On Wed, Feb 05, 2020 at 04:09:01PM +0000, Mike Leach wrote:
Hi Leo,
There are a couple of typos in the comments below, but I also believe that the sample loop could be considerably simplified
On Mon, 3 Feb 2020 at 01:52, Leo Yan leo.yan@linaro.org wrote:
When 'etm->instructions_sample_period' is less than 'tidq->period_instructions', the function cs_etm__sample() cannot handle this case properly with its logic.
Let's see below flow as an example:
If we set itrace option '--itrace=i4', then function cs_etm__sample() has variables with initialized values:
tidq->period_instructions = 0 etm->instructions_sample_period = 4
When the first packet is coming:
packet->instr_count = 10; the number of instructions executed in this packet is 10, thus update period_instructions as below:
tidq->period_instructions = 0 + 10 = 10 instrs_over = 10 - 4 = 6 offset = 10 - 6 - 1 = 3 tidq->period_instructions = instrs_over = 6
When the second packet is coming:
packet->instr_count = 10; in the second pass, assume 10 instructions in the trace sample again:
tidq->period_instructions = 6 + 10 = 16 instrs_over = 16 - 4 = 12 offset = 10 - 12 - 1 = -3 -> the negative value tidq->period_instructions = instrs_over = 12
So after handle these two packets, there have below issues:
The first issue is that cs_etm__instr_addr() returns the address within the current trace sample of the instruction related to offset, so the offset is supposed to be always unsigned value. But in fact, function cs_etm__sample() might calculate a negative offset value (in handling the second packet, the offset is -3) and pass to cs_etm__instr_addr() with u64 type with a big positive integer.
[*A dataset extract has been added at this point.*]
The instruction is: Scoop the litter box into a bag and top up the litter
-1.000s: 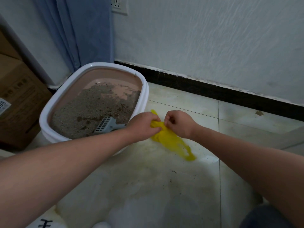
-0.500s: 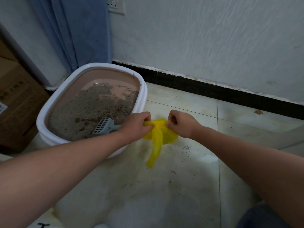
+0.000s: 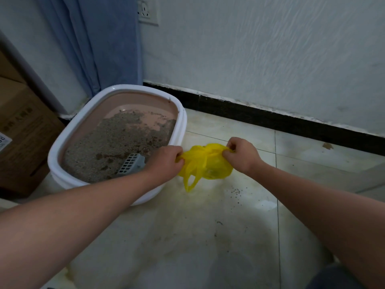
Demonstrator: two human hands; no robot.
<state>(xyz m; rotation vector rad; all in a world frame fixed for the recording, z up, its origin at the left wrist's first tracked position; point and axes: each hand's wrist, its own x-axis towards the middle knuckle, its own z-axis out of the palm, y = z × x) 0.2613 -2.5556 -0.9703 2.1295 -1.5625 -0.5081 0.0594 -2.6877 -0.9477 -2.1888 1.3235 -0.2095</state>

The second issue is it only synthesizes 2 samples for sample period = 4. In theory, every packet has 10 instructions so the two packets have total 20 instructions, 20 instructions should generate 5 samples (4 x 5 = 20). This is because cs_etm__sample() only calls once cs_etm__synth_instruction_sample() to generate instruction sample per range packet.
This patch fixes the logic in function cs_etm__sample(); the basic idea is to divide into three parts for handling coming packet:
- The first part is for synthesizing the first instruction sample, it combines the instructions from the tail of previous packet and the instructions from the head of the new packet;
- The second part is to simply generate samples with sample period aligned;
- The third part is the tail of new packet, the rest instructions will be left for the sequential sample handling.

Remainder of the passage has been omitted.